What follows beyond this snippet from the article is my personal opinion, and is not necessarily shared by anyone else in GSP or elsewhere.
Essentially, this means that the Universities will have to become the Copyright cops. Additionally, the Universities will have no choice but to provide some sort of subscription service for music and videos to ALL students. What are the options that are out there? Campus wide Napster or Rhapsody subscription? Either that, or risk risk loosing the financial aid.
What really bothers me is that the copyright holders (essentially RIAA and MPAA) are private parties - why are they being given these extraordinary powers?

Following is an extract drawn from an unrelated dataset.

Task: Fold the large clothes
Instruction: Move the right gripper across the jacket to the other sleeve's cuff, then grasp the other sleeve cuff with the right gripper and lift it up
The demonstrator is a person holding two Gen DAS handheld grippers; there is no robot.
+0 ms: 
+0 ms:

Quite simply, because they are corrupt lobbyists. They have the U.S. government in their pocket, and they only continue to exist because of that stranglehold they have on our laws. They serve no purpose but to make money at the expense of anyone and everyone in the music industry, especially the artist and the consumer, and they will continue to strive to make more money using the only method that's left available to them: by manipulating the law so that they may reap the highest financial gain without doing ANYTHING productive whatsoever. It's how they started, and it's how they continue to thrive.
The RIAA are a collection of thieves disguised as bureaucrats, offering nothing of any redemptive value to anyone, anywhere. The artists write the music, the artists perform the music, and the internet now distributes the music. That leaves the RIAA without a job. Their only recourse is to desperately sue, strangle, attack, and destroy any and every opponent of their archaic system of legal money laundering that they can. In the process, they have evolved away from having anything to do with the actual industry of recording, and walked directly into being a legalized mafia for audio entertainment, with the U.S. government backing them due to their own ignorance about how the industry has evolved.
The RIAA should be destroyed. It has zero merit, zero value, and zero potential. It exists, in all possible translations of it's current operational business model, solely to steal from you.
There's little we can do right now. But we can learn more. Read up on the RIAA. Follow them and see what they're doing. Help us do to them what they've been doing to the music industry since their inception: attempted destruction. They'll slip up sooner or later and make a wrong turn in congress. Then, somehow, we can bring them down for good and give music back to the people who write it and listen to it.